> [Work to complete]: Given the listing below, write out exactly the lines starting with the line that has "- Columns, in" and going on through the line that has "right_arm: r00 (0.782", both kept.

> [Information supplied]:

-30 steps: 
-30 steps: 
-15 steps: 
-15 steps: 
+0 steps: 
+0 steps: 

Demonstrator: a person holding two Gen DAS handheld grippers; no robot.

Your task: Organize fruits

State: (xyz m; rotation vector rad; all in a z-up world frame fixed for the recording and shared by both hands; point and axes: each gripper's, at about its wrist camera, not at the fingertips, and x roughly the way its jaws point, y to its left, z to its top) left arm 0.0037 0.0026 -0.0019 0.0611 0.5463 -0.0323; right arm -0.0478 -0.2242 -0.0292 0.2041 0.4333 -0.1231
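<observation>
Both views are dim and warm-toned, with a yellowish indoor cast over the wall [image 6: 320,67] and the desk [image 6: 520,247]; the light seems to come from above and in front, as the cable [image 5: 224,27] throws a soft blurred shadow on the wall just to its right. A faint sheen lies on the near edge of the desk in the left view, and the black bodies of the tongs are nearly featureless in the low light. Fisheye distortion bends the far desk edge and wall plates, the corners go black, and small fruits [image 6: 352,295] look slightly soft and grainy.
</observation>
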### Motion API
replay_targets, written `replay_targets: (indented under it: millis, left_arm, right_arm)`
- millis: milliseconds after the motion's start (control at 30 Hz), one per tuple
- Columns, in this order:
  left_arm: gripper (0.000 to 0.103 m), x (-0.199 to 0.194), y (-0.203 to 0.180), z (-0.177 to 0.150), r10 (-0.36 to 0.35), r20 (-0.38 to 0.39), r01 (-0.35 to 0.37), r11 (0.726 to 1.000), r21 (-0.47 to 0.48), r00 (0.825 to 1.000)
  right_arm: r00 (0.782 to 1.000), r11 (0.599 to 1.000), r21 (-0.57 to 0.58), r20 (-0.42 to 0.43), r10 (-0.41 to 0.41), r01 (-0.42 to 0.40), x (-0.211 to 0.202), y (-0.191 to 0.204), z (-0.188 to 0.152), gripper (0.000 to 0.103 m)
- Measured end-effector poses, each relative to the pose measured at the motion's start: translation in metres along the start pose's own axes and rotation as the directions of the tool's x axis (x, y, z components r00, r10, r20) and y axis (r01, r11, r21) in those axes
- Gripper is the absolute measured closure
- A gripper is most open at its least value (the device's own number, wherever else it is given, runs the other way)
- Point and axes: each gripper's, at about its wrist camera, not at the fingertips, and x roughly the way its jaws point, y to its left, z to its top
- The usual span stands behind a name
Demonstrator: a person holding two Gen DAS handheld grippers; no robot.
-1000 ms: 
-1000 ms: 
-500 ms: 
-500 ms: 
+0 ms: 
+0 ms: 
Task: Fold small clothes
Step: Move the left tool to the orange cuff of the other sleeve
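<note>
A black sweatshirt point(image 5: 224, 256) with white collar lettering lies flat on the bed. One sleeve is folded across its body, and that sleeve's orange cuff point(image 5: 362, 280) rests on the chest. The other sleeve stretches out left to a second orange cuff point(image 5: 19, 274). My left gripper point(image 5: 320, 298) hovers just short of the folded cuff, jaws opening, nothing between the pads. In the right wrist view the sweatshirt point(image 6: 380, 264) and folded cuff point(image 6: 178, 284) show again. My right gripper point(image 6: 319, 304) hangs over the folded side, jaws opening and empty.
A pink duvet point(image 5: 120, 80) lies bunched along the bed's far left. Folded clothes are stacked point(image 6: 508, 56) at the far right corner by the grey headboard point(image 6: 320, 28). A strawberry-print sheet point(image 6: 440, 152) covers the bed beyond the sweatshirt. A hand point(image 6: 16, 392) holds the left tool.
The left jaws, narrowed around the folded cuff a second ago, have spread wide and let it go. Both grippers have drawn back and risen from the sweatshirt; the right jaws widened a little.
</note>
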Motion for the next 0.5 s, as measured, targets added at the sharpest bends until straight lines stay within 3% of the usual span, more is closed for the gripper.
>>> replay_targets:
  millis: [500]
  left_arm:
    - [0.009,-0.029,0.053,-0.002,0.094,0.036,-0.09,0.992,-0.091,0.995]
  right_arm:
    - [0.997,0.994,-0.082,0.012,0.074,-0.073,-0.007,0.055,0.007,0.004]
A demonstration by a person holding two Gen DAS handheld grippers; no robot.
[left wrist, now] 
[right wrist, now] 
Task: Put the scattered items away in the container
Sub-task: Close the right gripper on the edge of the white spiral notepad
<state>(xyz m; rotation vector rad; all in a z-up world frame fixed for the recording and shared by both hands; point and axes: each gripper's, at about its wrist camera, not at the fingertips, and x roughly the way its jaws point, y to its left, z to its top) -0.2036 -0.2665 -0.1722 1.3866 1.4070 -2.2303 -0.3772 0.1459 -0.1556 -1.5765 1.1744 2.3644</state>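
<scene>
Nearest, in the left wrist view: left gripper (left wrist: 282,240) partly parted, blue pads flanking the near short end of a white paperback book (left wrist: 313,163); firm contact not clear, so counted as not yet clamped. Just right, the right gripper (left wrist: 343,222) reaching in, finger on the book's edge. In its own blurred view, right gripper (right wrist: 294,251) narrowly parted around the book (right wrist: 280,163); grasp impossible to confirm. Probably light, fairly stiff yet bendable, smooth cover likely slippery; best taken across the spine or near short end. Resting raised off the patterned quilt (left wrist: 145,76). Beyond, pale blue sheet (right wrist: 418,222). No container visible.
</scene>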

> [Task solution]:
- Columns, in this order:
  left_arm: gripper (0.000 to 0.103 m), x (-0.199 to 0.194), y (-0.203 to 0.180), z (-0.177 to 0.150), r10 (-0.36 to 0.35), r20 (-0.38 to 0.39), r01 (-0.35 to 0.37), r11 (0.726 to 1.000), r21 (-0.47 to 0.48), r00 (0.825 to 1.000)
  right_arm: r00 (0.782 to 1.000), r11 (0.599 to 1.000), r21 (-0.57 to 0.58), r20 (-0.42 to 0.43), r10 (-0.41 to 0.41), r01 (-0.42 to 0.40), x (-0.211 to 0.202), y (-0.191 to 0.204), z (-0.188 to 0.152), gripper (0.000 to 0.103 m)

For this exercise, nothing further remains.